Hesabım
    Tuz ve Ateş
    BEYAZPERDE ELEŞTİRİSİ
    2,5
    Geçer
    Tuz ve Ateş

    Belgesel olaydı iyiydi.

    Yazar: Alper Turgut

    Tuz ve Ateş” (Salt and Fire), kanımca tenimizi ateşe tutup, açılan yaraya da tuz basacak kadar kötü bir deneyim, baştan söyleyeyim. Elbette abartıyorum, ancak anlatmak istediği şeyi anlatamayan, film boyunca hah bir şeyler olacak sonunda dedirtip, asıl mevzuya bir türlü girmeyen, giremeyen, bittiğinde de eee ne oldu şimdi diye laf söylettiren yapıtlara, uyuzum, gıcığım, ayar oluyorum, yalanım yok! Hele böylesi bir vasatlık, böylesi bir olmamışlık, 75 yaşındaki, deneyimli Alman yönetmen Werner Herzog’dan gelince, insan, harbiden isyan ediyor, diyeceğim o ki; usta, ustaaa, ergenleri güldürme bu hususta…

    Werner Herzog, bir belgesel, bir kurmaca film çekince, doğal olarak, yapıtları da ikisinin karışımına dönüşüyor giderek… Belgesel ruhlu kurmacaya karşı değilim, kafa karışıklığını aşamayan yapımlara karşıyım, baştan belirteyim. ABD-Almanya-Fransa-Meksika ortak yapımı Tuz ve Ateş, Herzog Usta’nın, en hassas olduğu konudan, yani doğa ve insan ilişkilerinden mayasını alıyor, yine ve yeniden… Haliyle onun, çevre duyarlılığına, insanın, doğaya açtığı haksız savaşta, doğru yerde durmasına, şapka çıkartmamak mümkün değil! Filmin sıkıntısı, senaryoda ve oyuncu performanslarında bariz ortaya çıkıyor, yoksa sinematografisine söz söylemem, laf söyletmem. Görüntü yönetimi hayli iyi, atmosfer ve fon (hadi bari müziği de ekleyelim), filmin en büyük artısı…

    Elinde Alman aktris Veronica Ferres var, Meksikalı yıldız Gael García Bernal var, giderek üstüne katan, performansıyla arayı açan ABD’li aktör Michael Shannon var ve en nihayetinde avucumuzda kalan kocaman bir problem de var. Bireysel bakarsak, hepsi görevini yapmaya çabalıyor, lakin sinema bir ekip işi, geriye bir büyük bocalama, absürt ve amatör tepkiler ve yahu ben ne arıyorum burada sorusu kalıyor.

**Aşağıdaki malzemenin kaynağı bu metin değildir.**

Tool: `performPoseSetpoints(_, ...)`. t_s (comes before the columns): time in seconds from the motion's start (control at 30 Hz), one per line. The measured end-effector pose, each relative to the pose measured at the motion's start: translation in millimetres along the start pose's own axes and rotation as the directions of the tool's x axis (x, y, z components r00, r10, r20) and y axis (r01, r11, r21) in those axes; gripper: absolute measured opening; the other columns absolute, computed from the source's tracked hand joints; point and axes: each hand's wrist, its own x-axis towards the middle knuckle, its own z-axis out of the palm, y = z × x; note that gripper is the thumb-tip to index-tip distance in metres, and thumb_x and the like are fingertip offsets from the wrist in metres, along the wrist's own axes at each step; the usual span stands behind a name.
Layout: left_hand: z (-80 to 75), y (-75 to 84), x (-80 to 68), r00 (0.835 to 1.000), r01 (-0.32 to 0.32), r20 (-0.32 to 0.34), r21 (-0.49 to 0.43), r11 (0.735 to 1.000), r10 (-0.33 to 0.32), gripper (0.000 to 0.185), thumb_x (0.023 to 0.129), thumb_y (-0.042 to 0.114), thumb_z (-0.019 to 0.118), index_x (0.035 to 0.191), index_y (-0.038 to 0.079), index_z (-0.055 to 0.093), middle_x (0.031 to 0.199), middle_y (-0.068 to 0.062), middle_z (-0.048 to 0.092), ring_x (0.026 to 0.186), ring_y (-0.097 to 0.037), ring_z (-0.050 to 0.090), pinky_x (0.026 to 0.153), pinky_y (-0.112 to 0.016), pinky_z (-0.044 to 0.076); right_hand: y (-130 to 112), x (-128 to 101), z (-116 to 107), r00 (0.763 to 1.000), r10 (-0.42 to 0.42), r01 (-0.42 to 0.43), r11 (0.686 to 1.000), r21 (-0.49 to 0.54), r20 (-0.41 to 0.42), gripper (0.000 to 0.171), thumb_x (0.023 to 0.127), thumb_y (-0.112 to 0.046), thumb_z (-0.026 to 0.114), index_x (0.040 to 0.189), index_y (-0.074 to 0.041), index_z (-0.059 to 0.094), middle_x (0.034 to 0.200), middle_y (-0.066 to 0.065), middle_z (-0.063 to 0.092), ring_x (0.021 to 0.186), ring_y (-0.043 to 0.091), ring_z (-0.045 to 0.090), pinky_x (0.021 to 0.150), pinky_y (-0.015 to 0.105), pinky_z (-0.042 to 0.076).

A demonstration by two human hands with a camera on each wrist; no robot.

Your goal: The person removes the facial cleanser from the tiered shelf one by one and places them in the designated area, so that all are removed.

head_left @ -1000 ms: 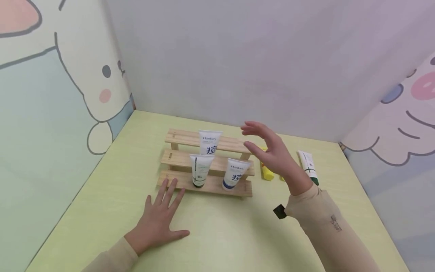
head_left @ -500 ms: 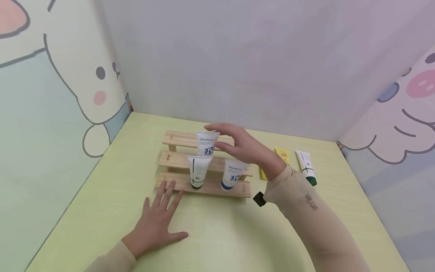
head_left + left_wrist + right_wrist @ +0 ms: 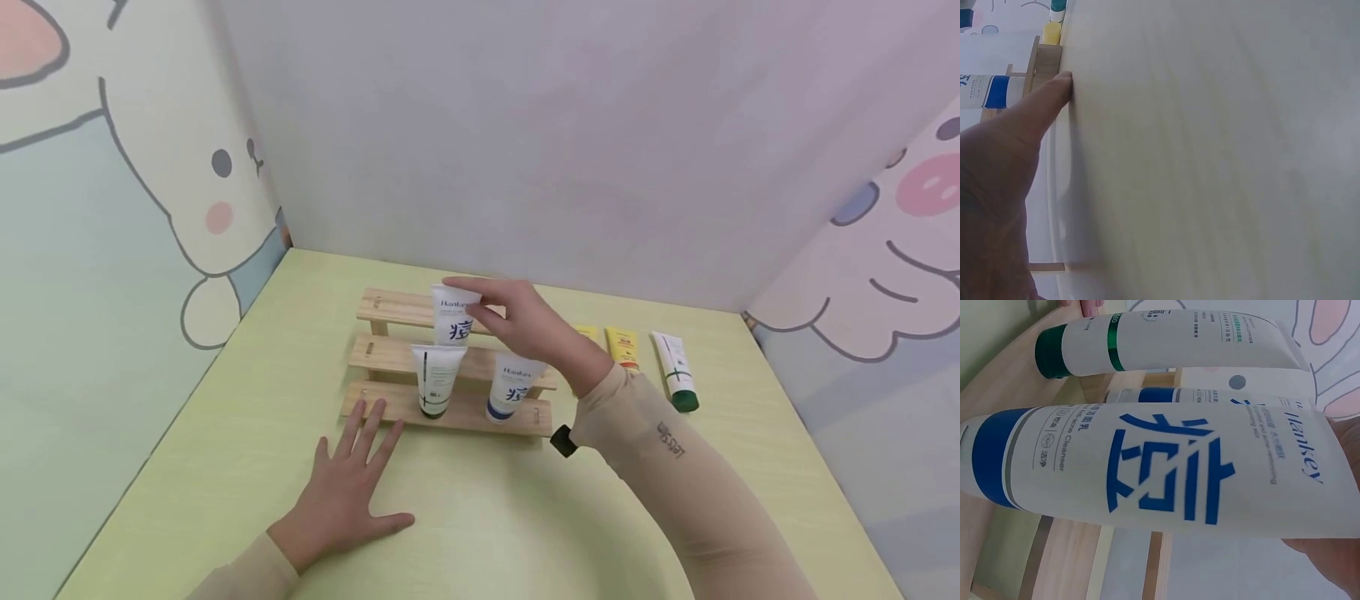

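Observation:
Thumb and fingers of my right hand [image 3: 528, 321] pinch the top of a white cleanser tube [image 3: 452, 327] with blue lettering, which stands cap down at the wooden tiered rack's [image 3: 390, 400] middle step. In the right wrist view this tube is mostly hidden behind a matching blue-banded tube [image 3: 1072, 462], which stands on the lowest step at the right. Left of that is a green-capped white tube [image 3: 437, 383]. My left hand [image 3: 345, 496] lies spread on the table, fingertips at the rack's lower left edge. Its thumb [image 3: 1041, 106] points sideways in the left wrist view.
To the right of the rack lie a yellow tube [image 3: 622, 346], another yellow one [image 3: 588, 333] partly covered by the right arm, and a white tube with a green cap [image 3: 677, 371]. Walls with cartoon prints [image 3: 217, 192] enclose the pale yellow-green table [image 3: 480, 533].
My right hand has come left from above the yellow tubes to the rear cleanser tube and closed on its top; the tube has risen slightly. My left hand stays in place.

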Motion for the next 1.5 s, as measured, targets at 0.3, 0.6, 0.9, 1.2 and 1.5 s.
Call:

Böyle güçlü bir kadrodan, çıkan sonuç; geçiyordum, uğradım, o kadar.

    Espri denemeleri, şakacıklar, yanında da aforizma tadında replik girişimleri, bu tuhaflığı bozmuyor, garipliği daha da katlıyor. Güney Amerika’dayız, durun sizin için nokta atışı yapayım, merkez üssümüz Bolivya… BM görevlisi bilim insanları, bir felaketin peşine düşer, ekoloji aşkına… İnceleme, araştırma safhasına geçemeden, silahlı tipler tarafından kaçırılırlar. Bu felaketin arkasında, bir büyük şirket vardır, kar vardır, hırs vardır, insanın, dünyanın başına bela olduğu gerçeği vardır.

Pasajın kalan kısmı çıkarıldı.